Only the lines of the data below from the one with "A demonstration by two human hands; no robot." through the one with "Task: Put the" are wanted. Repeat them exactly.

* Data excerpt *

BEGIN

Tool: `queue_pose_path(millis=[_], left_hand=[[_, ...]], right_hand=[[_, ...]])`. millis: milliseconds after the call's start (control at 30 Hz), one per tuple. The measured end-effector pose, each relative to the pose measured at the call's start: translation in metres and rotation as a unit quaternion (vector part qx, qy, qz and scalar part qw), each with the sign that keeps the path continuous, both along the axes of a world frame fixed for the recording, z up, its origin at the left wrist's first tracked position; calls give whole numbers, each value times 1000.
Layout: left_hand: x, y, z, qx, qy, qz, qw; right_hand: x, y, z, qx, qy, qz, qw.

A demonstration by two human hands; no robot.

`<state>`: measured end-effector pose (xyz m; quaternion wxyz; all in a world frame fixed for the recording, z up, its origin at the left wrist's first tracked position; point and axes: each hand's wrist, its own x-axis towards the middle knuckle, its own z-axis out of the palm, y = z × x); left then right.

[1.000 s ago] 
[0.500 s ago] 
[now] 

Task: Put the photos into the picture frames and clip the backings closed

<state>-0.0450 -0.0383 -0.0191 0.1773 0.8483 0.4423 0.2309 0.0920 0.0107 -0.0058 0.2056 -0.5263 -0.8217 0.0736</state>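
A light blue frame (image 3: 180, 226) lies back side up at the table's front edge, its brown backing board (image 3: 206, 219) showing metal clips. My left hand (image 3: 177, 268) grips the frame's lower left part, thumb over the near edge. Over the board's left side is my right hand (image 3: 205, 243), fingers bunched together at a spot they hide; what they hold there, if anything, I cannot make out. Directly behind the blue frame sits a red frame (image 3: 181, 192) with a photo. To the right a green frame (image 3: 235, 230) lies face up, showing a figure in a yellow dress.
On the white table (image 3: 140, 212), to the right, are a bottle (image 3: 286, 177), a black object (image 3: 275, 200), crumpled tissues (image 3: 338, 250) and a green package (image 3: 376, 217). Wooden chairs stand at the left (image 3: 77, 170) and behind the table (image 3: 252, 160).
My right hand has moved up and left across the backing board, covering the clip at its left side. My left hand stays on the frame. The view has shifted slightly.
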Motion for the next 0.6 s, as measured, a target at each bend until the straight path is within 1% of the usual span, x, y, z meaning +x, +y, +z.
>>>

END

* Finished exercise *
A demonstration by two human hands; no robot.

`<state>`: measured end-effector pose (xyz m; quaternion wxyz; all in a world frame fixed for the recording, z up, its origin at the left wrist's first tracked position; point and axes: each hand's wrist, its own x-axis towards the middle knuckle, its own z-axis out of the palm, y = z × x); left then right.

[1.000 s ago] 
[0.500 s ago] 
[now] 

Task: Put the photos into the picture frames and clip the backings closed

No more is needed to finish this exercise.